Personal information
- Full name: Roy Gilbert Stevens
- Born: 6 February 1933 Walmer, Kent, England
- Died: 6 October 1992 (aged 59) Ipswich, Suffolk, England

Domestic team information
- 1962: Combined Services
- 1962: Devon

Career statistics
| Competition | First-class |
| Matches | 1 |
| Runs scored | 38 |
| Batting average | 19.00 |
| 100s/50s | –/– |
| Top score | 29 |
| Balls bowled | 96 |
| Wickets | 2 |
| Bowling average | 23.50 |
| 5 wickets in innings | – |
| 10 wickets in match | – |
| Best bowling | 1/23 |
| Catches/stumpings | 2/– |
- Source: Cricinfo, 14 March 2011

= Roy Stevens (cricketer) =

English cricketer and Royal Marines officer

Roy Gilbert Stevens (6 February 1933 - 6 October 1992) was an English cricketer and Royal Marines officer who became a prominent cricket administrator after leaving the forces. Stevens was born in Walmer, Kent and died at Ipswich, Suffolk.

==Cricketer==
As a Royal Marine, Stevens played cricket as a left-handed lower-order batsman and bowler for the Royal Navy, first representing the team in non-first-class inter-services matches in 1952. His only first-class appearance was for the Combined Services in 1962, against Ireland. In the first innings he scored 29 runs before being dismissed by Noel Ferguson and in the second-innings he scored 9 runs before being dismissed by Archie McQuilken. With the ball he took the wicket of Thomas McCloy in the Irish first innings and in the second he took the wicket of Archie McQuilken, the two wickets coming at a combined cost of 47 runs. In August 1962 he played two Minor Counties Championship matches for Devon, both against the Somerset Second XI.

==Career==
In his 1952 appearance for the Royal Navy, Stevens is recorded by Wisden Cricketers' Almanack as a lance-corporal in the Royal Marines. In 1955, he was commissioned as a second lieutenant in the marines. He was promoted to full lieutenant in 1957. There was a further promotion to the rank of local captain in 1963, and he became a full captain in 1965. He retired from the marines at his own request with the rank of captain in 1973.
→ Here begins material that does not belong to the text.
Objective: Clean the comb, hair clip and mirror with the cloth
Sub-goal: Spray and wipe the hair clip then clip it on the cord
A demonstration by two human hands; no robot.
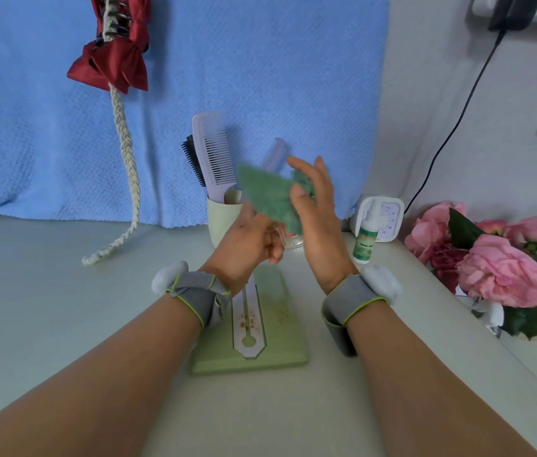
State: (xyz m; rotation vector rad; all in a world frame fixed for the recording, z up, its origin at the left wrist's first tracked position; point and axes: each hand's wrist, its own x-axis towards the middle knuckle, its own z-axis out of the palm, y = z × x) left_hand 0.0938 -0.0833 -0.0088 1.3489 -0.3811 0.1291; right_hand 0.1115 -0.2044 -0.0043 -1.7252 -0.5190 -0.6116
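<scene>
Cloth (270, 199), green and blurred, is held up above the green tray (290, 341), spread over the palm of the right hand (321, 225), whose thumb pins it there while the fingers stay nearly straight. Just beside it, the left hand (247, 245) curls its fingers round a clear object (291, 240), which is too blurred and too hidden by the cloth to name. A lilac comb (249, 321) spotted with orange lies on the tray below the wrists, and a red hair clip (115, 57) hangs against the blue towel (29, 143) at upper left.
</scene>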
After he left the Royal Marines in 1973, Stevens became secretary of Somerset between 1975 and 1979 and moved on to the same role at Sussex from 1980 to 1983. In its obituary of him in the 1993 edition, Wisden wrote: "He cut a slightly old-fashioned figure at a time when clubs were starting to appoint marketing-oriented men rather than ex-officers as administrators."